Dos imágenes de la vicepresidenta

foto de prensa.hn

foto de prensa.hn

Por: Mariano González, magopsi@yahoo.com.mx

Dos imágenes inmediatas de la vicepresidenta Roxanna Baldetti: una de ellas, reproducida en mantas vinílicas y anuncios de prensa, la muestra con un rostro enternecido viendo a un bebé de pocos días. La presenta cálida y maternal. Esa es, al menos, la intención del montaje. Ofrecer una “faceta poco conocida” de la vicepresidenta que en realidad es retratada por sus acciones y lo que se dice de ella de distinta forma, mucho menos amable.

La otra imagen la muestra elegantemente ataviada con un vestido negro, subiendo por las gradas del teatro nacional y súbitamente rociada de harina por una joven desconocida. En la instantaneidad de las redes sociales circularon distintas bromas al respecto que le dan su franco apoyo. Lo cual puede ser indicativo de lo que muchos piensan y sienten, más que aquello que se les quiere hacer creer (que es lo que corresponde a la primera).

Además de las evidentes diferencias en el contenido de las imágenes, ¿qué las hace tan distintas? La primera está hecha para tratar de  suavizar y mejorar la opinión que se tiene de ella. La otra imagen probablemente revela lo que muchas personas opinan de ella y expresa, quizás, una rebeldía primaria, más bien visceral.

La primera resulta más o menos indiferente. La otra puede que toque aspectos más sensibles y en la que se jueguen aspectos más importantes y subterráneos.

Si los funcionarios públicos entrevistados y cierta sensibilidad liberal condenan la segunda imagen, da la impresión que muchas personas de a pie la aplauden y la sienten como justa.

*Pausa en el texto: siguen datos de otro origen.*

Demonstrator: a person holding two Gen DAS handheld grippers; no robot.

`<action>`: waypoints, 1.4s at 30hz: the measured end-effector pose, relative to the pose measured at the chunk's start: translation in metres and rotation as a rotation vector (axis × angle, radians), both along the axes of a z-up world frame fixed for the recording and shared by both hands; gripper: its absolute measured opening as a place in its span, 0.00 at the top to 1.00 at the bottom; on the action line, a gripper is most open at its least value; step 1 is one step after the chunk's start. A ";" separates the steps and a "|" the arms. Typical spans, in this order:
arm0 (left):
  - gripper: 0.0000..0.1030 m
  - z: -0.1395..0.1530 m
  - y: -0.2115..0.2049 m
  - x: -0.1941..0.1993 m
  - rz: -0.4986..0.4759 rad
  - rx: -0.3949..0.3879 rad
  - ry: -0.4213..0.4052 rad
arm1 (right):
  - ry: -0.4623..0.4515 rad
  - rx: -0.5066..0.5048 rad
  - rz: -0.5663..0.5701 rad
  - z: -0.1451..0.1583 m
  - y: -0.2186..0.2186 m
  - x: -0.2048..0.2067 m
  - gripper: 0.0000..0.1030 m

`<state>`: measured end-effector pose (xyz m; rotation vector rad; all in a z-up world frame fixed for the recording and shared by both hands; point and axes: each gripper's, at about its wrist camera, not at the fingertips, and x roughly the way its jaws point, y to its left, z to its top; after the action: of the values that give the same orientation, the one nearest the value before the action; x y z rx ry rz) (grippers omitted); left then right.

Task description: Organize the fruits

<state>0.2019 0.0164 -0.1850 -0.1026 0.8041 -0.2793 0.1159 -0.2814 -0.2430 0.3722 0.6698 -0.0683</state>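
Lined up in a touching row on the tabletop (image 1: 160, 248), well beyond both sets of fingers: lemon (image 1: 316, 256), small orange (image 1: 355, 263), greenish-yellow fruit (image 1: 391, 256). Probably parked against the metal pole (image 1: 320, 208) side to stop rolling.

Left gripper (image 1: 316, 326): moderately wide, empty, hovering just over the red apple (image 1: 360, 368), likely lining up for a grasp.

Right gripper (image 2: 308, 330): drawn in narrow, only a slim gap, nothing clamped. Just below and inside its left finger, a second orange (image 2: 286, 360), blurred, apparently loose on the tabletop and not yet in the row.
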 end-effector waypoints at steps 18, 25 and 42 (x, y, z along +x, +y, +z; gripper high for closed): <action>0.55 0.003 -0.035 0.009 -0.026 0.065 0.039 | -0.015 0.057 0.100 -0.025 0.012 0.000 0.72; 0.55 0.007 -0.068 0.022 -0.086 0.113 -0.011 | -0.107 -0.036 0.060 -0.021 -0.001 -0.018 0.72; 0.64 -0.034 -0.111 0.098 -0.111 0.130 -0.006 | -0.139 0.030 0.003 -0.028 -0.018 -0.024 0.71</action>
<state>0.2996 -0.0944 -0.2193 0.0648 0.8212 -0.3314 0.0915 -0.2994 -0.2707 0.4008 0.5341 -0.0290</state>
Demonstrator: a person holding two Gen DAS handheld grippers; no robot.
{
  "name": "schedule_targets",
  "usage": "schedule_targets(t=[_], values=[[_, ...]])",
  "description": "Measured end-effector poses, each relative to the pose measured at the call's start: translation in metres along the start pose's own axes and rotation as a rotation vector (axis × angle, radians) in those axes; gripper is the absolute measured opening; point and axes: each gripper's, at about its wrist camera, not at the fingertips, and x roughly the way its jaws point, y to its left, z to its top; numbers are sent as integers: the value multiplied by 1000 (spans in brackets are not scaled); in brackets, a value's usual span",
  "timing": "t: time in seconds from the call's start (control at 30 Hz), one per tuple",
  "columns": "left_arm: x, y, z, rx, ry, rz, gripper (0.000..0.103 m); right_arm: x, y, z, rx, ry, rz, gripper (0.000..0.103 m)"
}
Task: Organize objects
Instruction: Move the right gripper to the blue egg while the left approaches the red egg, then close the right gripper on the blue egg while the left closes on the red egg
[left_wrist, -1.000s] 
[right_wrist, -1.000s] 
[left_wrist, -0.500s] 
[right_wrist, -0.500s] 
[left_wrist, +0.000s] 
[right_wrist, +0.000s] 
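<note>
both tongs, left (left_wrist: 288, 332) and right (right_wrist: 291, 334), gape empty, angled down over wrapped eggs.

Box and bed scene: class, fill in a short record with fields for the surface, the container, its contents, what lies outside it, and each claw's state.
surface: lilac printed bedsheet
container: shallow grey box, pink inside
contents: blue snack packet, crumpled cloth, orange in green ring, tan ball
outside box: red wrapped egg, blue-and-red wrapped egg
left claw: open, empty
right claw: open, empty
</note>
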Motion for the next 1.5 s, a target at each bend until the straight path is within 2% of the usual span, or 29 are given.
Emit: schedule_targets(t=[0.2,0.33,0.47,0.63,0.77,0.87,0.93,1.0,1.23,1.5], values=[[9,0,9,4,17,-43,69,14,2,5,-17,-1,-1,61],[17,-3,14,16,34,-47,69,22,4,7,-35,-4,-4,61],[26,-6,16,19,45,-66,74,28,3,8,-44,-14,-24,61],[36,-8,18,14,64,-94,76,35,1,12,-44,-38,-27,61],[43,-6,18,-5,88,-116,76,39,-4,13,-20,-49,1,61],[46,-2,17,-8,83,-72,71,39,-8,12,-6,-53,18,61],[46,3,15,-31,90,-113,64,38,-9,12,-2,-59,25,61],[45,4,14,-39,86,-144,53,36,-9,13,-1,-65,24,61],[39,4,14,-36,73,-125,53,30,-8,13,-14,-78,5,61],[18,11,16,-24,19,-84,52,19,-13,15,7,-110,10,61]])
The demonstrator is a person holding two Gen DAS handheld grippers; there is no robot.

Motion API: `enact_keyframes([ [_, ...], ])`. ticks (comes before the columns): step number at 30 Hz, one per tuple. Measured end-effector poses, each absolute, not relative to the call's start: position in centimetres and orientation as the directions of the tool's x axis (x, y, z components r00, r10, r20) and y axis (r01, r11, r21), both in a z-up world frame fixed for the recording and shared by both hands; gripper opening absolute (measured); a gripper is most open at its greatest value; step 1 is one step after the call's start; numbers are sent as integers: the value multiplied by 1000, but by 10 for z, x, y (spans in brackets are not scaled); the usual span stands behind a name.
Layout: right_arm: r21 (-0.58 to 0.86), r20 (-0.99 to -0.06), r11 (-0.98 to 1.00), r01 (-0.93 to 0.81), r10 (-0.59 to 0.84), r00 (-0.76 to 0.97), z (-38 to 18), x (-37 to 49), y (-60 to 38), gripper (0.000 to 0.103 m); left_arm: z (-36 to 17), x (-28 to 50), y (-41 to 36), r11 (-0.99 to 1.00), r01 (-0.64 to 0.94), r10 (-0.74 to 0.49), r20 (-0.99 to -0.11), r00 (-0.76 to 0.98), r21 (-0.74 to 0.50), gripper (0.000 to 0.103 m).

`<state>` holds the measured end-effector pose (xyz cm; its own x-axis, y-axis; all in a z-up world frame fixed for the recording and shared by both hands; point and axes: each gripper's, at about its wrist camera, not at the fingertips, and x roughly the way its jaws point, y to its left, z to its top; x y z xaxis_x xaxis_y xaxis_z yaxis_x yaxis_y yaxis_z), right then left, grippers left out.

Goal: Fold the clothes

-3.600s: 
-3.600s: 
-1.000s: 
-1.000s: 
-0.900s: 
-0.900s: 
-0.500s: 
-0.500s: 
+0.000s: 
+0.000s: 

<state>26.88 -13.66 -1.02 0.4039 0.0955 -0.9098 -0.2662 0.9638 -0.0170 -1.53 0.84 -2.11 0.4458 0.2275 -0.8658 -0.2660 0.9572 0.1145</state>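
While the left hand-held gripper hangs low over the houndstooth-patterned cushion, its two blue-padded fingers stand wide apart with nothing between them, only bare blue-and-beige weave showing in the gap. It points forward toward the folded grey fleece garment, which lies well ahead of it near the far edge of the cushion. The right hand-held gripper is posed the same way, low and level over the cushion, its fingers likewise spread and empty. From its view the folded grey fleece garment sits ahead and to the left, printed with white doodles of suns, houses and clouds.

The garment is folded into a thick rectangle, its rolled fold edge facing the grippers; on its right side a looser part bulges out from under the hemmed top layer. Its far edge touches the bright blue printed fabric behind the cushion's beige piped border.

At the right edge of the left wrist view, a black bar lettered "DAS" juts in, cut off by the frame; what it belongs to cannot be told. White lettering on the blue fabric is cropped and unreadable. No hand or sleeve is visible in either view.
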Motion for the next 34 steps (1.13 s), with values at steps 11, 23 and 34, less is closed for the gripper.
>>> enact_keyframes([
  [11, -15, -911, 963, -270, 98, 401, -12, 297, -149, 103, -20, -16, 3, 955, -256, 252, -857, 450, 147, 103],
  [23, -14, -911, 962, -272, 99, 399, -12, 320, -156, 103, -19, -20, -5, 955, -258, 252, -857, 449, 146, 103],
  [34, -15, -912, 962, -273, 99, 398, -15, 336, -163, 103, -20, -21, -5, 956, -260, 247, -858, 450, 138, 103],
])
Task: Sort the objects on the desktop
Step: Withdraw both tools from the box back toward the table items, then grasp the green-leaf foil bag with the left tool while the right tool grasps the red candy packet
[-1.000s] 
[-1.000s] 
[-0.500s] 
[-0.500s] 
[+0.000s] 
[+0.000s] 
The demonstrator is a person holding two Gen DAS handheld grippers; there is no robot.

Como una acción reivindicativa de cierto sentir que, se puede conjeturar, está dirigido no sólo a la vicepresidenta sino a algo que también representa: una clase política en la que se desconfía y sobre la que pesan acusaciones de corrupción. Sobre las que se tiene un malestar, si se permite, “pre-político” y que no encuentra una articulación que muestre, de otra forma, el intenso descontento que generan.

Es muy poco probable que la imagen de “Roxanna maternal” se recuerde al cabo de los días. Lo más seguro es que la de “Roxanna agredida con harina” quede grabada por más tiempo. Por “irrespetuosa con la autoridad” o por insumisa y rebelde.

Seguramente dará qué hablar algún tiempo. Lo importante es que puede ser indicadora de algo más profundo y sobre lo que valdría la pena reflexionar con mayor detenimiento.